Mali: Ibrahim Boubacar Keïta, «président de la réconciliation nationale»

Le nouveau président malien s'est exprimé ce mercredi 21 août devant la presse. Il s'adressait en réalité aux Maliens. Réconciliation nationale, reconstruction de l'armée, de l'école, développement économique, lutte contre la corruption, étaient notamment au centre de cette première intervention depuis qu'Ibrahim Boubacar Keïta a remporté l'élection présidentielle au Mali.



Mali: Ibrahim Boubacar Keïta, «président de la réconciliation nationale»

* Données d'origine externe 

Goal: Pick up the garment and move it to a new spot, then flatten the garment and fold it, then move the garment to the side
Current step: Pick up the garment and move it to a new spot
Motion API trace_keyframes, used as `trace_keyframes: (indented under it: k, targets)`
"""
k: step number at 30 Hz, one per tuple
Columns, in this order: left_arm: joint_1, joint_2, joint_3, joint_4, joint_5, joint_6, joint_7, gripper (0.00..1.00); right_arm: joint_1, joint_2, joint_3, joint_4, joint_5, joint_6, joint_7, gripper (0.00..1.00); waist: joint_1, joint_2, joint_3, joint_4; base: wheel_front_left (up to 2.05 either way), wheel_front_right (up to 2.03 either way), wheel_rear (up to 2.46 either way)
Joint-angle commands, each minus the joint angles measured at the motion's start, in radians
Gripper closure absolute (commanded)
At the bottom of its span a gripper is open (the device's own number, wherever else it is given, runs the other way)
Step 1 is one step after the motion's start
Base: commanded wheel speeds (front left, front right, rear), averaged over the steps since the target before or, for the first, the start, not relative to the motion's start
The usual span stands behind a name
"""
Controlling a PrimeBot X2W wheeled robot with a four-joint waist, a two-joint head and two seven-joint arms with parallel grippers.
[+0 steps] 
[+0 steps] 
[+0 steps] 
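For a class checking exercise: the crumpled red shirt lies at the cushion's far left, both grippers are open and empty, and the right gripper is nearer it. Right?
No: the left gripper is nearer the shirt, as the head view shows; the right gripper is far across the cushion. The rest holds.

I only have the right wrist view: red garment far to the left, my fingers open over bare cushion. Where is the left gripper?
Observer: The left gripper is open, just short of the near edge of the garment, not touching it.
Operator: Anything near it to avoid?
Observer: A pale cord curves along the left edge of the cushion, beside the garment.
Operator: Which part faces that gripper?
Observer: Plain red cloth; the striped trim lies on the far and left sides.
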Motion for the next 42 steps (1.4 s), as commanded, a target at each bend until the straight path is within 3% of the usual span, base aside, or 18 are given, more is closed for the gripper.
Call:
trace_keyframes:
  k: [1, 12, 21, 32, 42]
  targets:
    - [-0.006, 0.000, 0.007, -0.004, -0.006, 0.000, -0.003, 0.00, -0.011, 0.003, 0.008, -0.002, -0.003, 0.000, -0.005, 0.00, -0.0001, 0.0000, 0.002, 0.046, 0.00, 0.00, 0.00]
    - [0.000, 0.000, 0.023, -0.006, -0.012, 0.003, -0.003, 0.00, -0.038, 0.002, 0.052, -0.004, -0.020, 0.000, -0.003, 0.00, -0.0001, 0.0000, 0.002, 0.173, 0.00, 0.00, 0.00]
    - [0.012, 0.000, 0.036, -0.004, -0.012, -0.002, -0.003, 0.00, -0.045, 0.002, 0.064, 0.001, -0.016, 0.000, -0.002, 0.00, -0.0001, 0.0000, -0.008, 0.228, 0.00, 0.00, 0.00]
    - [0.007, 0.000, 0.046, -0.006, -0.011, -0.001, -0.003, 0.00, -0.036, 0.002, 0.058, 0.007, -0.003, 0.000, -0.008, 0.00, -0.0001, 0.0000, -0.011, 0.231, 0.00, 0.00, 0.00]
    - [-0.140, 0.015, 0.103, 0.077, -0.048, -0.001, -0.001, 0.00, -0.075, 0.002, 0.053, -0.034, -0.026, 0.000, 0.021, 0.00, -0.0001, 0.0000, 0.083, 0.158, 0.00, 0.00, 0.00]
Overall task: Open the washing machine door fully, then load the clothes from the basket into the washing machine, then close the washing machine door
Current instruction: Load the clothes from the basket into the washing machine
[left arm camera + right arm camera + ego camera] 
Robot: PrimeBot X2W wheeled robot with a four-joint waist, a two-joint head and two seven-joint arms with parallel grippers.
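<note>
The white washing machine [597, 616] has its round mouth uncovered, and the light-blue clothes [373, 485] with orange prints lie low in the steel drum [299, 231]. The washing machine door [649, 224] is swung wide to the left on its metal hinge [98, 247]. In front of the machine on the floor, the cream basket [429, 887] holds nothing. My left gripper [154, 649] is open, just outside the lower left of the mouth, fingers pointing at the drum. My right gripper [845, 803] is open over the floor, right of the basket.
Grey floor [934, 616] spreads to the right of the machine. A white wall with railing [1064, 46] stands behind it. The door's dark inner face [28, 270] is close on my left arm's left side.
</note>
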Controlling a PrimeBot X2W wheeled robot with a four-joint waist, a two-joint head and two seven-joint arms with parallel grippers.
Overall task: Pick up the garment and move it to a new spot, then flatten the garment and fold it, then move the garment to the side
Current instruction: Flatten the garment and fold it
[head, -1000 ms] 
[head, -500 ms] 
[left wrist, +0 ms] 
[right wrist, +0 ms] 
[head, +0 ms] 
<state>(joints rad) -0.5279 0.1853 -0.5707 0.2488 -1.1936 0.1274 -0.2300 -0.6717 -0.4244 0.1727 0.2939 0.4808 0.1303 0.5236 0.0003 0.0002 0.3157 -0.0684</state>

C’est le premier discours d’Ibrahim Boubacar Keïta depuis sa victoire au second tour de l’élection présidentielle malienne, il y a dix jours, le 11 août dernier. Son premier discours depuis que la Cour constitutionnelle a confirmé les résultats provisoires et sa victoire, avec 77,6 % des voix, sur son rival Soumaïla Cissé, qui a recueilli 22,3 % des suffrages exprimés.
Réconciliation
« Je serai le président de tous les Maliens, je serai le président de la réconciliation nationale. Cette réconciliation est nécessaire, pour faire face aux exigences légitimes de notre peuple », en prononçant ces phrases, Ibrahim Boubacar Keïta a voulu tourner une page, celle de la campagne électorale. Pour lui, d’ailleurs, « une nouvelle ère pleine de promesses et de défis » qui s’ouvre.
 
Devant la presse, devant ses militants, le nouveau président malien a donné rendez-vous au 4 septembre prochain. C’est le jour où, finalement, il sera investi. Le 4 septembre sera dévoué au rassemblement « de tous les Maliens, de toutes les Maliennes », a-t-il martelé.
Reconstruction
Il a également dressé la liste de ses autres priorités : « la reconstruction d’un Etat, le redressement de l’armée, de l’école, la lutte contre la corruption », ainsi que « le développement économique et social, pour que toutes les Maliennes et tous les Maliens profitent des progrès que nous ne manquerons pas de faire. »
Dans son discours, qui a duré moins de 7 minutes, Ibrahim Boubacar Keïta, tout de blanc vêtu, a cependant reconnu l’immensité de la tâche qui l’attend. Il n’a pas parlé de sang, de larmes, mais c’est un peu comme s’il disait « attention, ce ne sera pas facile ».